Irish pizza has transformed entirely in recent years, and Johnny O’Mahony’s Pompeii Pizza has been to the fore of the modern revolution on Leeside. And, in the couple of years since my last sampling, appears to have evolved and improved even further, in particular with his woodfired pizza bases, the battleground on which pizza perfection is won or lost.
Blending Italian flour with an Irish heritage grain, hand-milled in-house dough then fermented and proved for up to three days, results in a base booming with flavour and a structure that yields an airy, chewy texture.
On the cold dark winter’s eve I collect my order. It is rather poignant to find myself the only soul outside the counter of the purpose-built Pompeii pizza ‘kitchen’, in the normally rammed Franciscan Well Brewery covered beer garden. Back home, I crank the oven up to full blast for 20 minutes; two minutes on the top shelf is the perfect ‘defibrillator’.

Salsiccia (Tomato Sauce, Broccoli, Olive Oil, Garlic, Chilli, O’Flynn’s Sweet Italian Sausage, Fior di Latte) offers nice textures and lovely crunch from the broccoli, while there’s a sweet and spicy kick from Nduja (Tomato Sauce, Nduja, Carmelised Onion, Fior di Latte, Parmesan, Fresh Basil) but the pick of the quartet are a classic Margherita Italiana (Tomato Sauce, Olive Oil, Fior di Latte, Parmesan, Fresh Basil) and my own personal favourite, a Pizza Bianca (ie, no tomato sauce) with potato slices, paprika, fior di latte, rosemary, parmesan and sea salt, where the interplay between base and toppings achieves a zen-like harmony shorn of the zinging acidity of usual tomato sauce.
Scotsman, Stuart Bowes, Michelin-star trained and formerly an excellent head chef of Barnabrow House, in East Cork, married a West Cork woman to seal his geographical fate and launch him on a love affair with Irish produce.
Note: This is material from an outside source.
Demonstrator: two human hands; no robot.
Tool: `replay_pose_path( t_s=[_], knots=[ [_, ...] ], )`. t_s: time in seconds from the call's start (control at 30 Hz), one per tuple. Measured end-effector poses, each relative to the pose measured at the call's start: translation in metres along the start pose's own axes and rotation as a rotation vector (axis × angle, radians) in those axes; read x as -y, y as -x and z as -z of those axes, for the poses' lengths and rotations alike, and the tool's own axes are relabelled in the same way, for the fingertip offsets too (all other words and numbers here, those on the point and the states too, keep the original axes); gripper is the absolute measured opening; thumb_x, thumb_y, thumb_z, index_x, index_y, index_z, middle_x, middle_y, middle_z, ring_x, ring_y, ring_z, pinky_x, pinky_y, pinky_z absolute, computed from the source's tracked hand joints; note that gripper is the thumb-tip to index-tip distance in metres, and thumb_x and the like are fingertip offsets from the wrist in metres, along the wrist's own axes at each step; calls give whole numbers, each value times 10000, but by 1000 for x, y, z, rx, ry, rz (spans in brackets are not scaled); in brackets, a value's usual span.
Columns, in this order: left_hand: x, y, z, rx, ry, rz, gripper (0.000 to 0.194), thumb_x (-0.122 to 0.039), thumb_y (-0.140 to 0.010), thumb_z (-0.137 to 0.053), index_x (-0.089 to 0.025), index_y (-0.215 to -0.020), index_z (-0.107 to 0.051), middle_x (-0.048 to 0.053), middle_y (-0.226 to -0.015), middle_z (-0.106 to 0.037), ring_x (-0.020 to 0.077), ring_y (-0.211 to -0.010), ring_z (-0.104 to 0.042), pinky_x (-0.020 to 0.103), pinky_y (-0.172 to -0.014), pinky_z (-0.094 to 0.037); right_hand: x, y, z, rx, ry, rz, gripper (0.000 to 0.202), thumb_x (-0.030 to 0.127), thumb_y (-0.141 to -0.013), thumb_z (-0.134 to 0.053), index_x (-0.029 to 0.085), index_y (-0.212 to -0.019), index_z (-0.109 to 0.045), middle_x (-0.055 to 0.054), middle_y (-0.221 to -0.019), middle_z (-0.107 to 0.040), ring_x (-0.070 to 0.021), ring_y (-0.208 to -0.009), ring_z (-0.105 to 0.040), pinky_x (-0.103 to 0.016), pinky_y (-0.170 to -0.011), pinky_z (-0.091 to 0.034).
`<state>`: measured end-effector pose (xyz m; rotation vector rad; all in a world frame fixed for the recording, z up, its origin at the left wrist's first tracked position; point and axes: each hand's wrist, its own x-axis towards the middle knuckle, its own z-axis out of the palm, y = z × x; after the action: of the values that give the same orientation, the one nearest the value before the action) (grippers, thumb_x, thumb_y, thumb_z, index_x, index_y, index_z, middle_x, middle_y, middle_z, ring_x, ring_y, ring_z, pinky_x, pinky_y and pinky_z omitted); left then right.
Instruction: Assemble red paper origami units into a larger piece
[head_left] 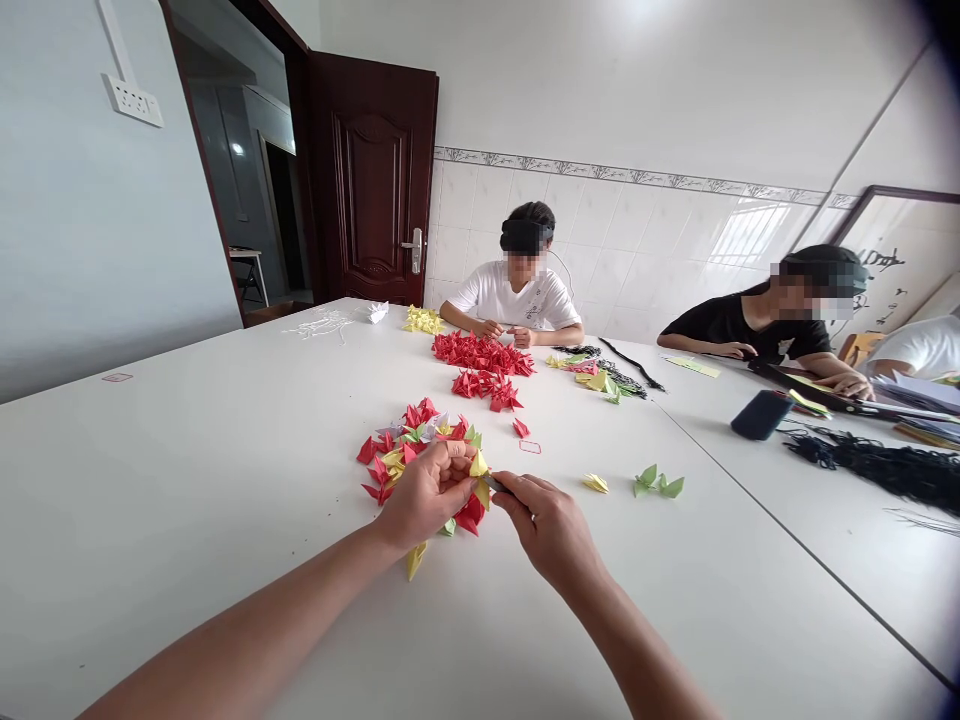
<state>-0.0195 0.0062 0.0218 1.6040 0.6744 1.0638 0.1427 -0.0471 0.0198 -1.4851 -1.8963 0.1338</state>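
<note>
My left hand [429, 490] is closed, pinching a yellow folded paper flower [478, 465] between thumb and fingers. From the other side, my right hand [551, 525] grips a thin dark grey tool [495, 483] whose tip touches the yellow paper; its exact kind I cannot make out. Behind and partly under my left hand lies a heap of red, yellow, green and white folded paper flowers [379, 470]. Close to my left wrist rests another yellow folded piece [416, 560]. Off to the right are a small yellow piece [596, 483] and two green ones [658, 483].
Red paper pieces [484, 355] are piled before a person [521, 280] seated opposite. Yellow pieces [422, 320] and white strands [322, 325] lie farther left. Another person [772, 310] sits at right, near a dark spool [760, 415] and black cords [870, 465].
</note>
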Motion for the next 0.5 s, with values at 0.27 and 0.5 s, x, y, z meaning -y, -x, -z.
replay_pose_path(
  t_s=[0.27,0.5],
  knots=[
    [2,-1,0,10,7,-1,315,-305,-750,-621,-148,-1007,-525,58,-885,-620,169,-819,-608,324,-741,-508,1,0,1,5,2,-5,236,251,-880,-418,225,-979,-631,-7,-686,-603,-137,-639,-540,-213,-560,-385],
    [0,0,0,6,-15,16,328,-322,-753,-613,-148,-1015,-523,52,-889,-614,168,-831,-608,325,-769,-503,2,0,2,-14,18,29,255,257,-883,-407,234,-992,-636,-11,-671,-604,-142,-638,-556,-219,-562,-403]
  ],
)
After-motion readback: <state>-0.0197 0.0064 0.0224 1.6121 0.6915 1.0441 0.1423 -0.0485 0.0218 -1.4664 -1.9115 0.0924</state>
It is immediately evident in the innovative toppings, exquisitely rendered on his pizzas, cooked on his converted horse box food truck, trading as The Curly Stu.
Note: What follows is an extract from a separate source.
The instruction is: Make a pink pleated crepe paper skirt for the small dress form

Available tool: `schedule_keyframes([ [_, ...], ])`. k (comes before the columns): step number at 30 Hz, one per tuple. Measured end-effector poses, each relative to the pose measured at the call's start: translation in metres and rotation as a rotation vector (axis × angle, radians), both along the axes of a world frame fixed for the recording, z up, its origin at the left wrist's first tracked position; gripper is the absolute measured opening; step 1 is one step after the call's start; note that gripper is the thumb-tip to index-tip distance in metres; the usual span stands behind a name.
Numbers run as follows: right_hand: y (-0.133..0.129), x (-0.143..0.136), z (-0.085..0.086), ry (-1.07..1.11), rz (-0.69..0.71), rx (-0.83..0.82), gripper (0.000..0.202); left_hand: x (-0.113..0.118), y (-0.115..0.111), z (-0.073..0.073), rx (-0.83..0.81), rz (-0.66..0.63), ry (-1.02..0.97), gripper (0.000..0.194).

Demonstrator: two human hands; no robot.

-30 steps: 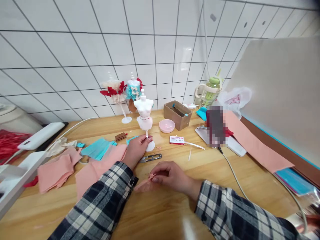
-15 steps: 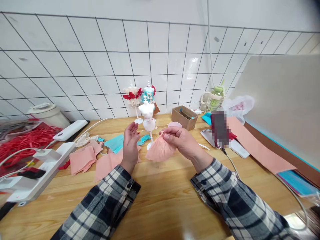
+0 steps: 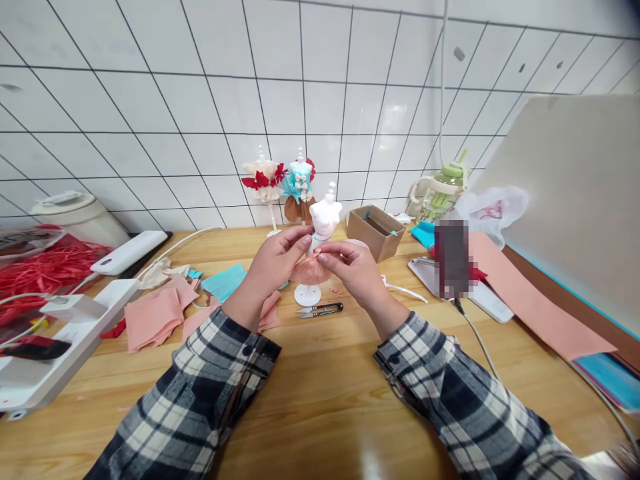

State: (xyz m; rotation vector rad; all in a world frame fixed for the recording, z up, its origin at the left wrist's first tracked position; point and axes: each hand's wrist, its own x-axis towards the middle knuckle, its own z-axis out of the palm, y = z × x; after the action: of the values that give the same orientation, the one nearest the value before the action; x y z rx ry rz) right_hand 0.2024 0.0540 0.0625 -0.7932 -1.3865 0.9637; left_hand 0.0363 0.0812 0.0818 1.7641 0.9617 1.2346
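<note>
1. Two hands meet at the middle of the table (image 3: 320, 400), close together at a small white dummy (image 3: 326, 219); a gathered pink skirt (image 3: 311, 271) lies between them, around the dummy's lower part.
2. The right hand (image 3: 356, 268) pinches the gathered top of the skirt between thumb and forefinger, from the right.
3. The left hand (image 3: 277, 261) is bent in from the left, thumb and fingers close together beside the dummy's waist; its fingertips are partly hidden, so I cannot tell whether it grips cloth, dummy or neither.
4. Behind the right hand is a brown box (image 3: 389, 245), open at the top, with small blue scraps at its edge; its inside is too dark to read.
5. Just beside the box, a pink bowl (image 3: 359, 243) shows only as a sliver past the right hand, its contents hidden.
6. At the far left, a clear bag holds red shreds (image 3: 65, 263).
7. The dummy's long axis runs up and down, neck knob on top and round base (image 3: 307, 295) below, with the top leaning slightly right in this view.
8. The skirt has its gathered end up and its wider edge flaring down above the base.
9. Black-handled snips (image 3: 325, 309) lie crosswise in front of the base, blades toward the left.
</note>
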Motion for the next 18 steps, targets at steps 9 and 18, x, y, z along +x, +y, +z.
schedule_keyframes([
  [9,0.006,0.002,-0.016,-0.046,0.065,-0.029,0.028,-0.001,0.005,-0.005,-0.065,-0.122,-0.102,0.044],
  [18,0.011,0.003,-0.02,-0.125,-0.086,0.094,0.022,-0.002,0.002,-0.003,-0.172,-0.107,-0.198,0.042],
])
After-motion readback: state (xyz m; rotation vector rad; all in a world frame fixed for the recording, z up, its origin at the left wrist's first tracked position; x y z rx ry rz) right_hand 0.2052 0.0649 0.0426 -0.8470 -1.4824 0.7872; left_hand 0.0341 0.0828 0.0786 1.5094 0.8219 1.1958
Bowes, too, knows the base is all and his own recipe, featuring a superb Italian flour from Ravenna, in Northern Italy, dough fermented at room temperature for up to two days, is quite simply one of the best I’ve ever tasted. That he is cooking them in two little Roccbox domestic outdoor pizza ovens is further testament to his skills.

- The Curly Stu
- Enniskeane, Newcestown, Coal Quay Farmers’ Market, Cloughduv
- Tel. 085 196 0706
It is a foggy dank evening when we fetch up outside O’Mahony’s bar in Newcestown, daylight rapidly fading away. The Curly Stu is sited in the pub’s car park —the hostelry itself sadly shuttered when it should be staving off winter chills on such a winter’s eve with hot whiskeys and even hotter bonhomie. One small function room has been converted into a provisions store, offering papers, random groceries and treats including wine to go with your pizza.
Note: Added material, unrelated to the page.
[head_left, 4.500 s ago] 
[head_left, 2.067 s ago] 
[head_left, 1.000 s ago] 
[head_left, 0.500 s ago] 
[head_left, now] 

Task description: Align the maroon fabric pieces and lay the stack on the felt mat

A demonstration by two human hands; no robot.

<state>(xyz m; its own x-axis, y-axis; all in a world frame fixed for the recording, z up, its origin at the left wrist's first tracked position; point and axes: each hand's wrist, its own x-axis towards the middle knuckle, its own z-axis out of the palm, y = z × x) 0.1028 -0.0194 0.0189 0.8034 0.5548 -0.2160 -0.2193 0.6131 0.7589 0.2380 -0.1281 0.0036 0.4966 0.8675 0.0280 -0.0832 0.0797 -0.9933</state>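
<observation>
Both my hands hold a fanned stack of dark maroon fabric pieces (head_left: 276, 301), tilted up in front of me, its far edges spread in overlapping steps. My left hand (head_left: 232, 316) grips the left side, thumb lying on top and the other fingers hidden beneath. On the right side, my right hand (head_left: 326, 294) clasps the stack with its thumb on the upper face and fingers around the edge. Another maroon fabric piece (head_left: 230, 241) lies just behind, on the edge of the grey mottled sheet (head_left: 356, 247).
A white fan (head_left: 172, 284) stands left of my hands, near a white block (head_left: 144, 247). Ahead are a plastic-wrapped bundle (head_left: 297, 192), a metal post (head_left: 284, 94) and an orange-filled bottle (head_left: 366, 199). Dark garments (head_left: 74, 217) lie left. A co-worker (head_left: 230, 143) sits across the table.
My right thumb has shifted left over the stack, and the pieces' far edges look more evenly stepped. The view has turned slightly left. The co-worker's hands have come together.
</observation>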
We can’t resist a Margherita straightaway and it is quite sublime, and, standing in the car park, juggling baking hot crust from hand to hand, relishing superb tomato sauce, swooping after cascading strands of molten cheese, blowing hard, trying not to wind up in the oral burns unit.

Bowes can chill pizzas to reheat at home and while not quite as perfect as our carpark Margherita, later that evening we relish: spicy Nduja: Margherita with Ardsallagh goat’s cheese, sweet piquillo peppers and West Cork Garlic scape pesto; pepperoni with Grano Padano and olive oil; and the superb savoury and sweet special, pumpkin and blue cheese, featuring a sauce of sweet pumpkin puree, fior di latte, Gorgonzola, red onion and fresh chilli.
Bowes trades around West Cork (Enniskeane, Newcestown and Cloughduv) and has also recently started at the splendid Coal Quay farmers’ market on Saturday mornings. While O’Mahony may be further along the road in his pizza journey, offering chill-blasted pizzas for finishing at home, kits to ‘build your own’ from scratch and recently venturing into a retail collaboration with Supervalu, in Carrigaline, Bowes is already delivering similar quality, albeit at a lesser volume, two superb artisanal practitioners creating some of the finest pizzas in the country. Were I completely shameless, I’d tell you they have all bases covered!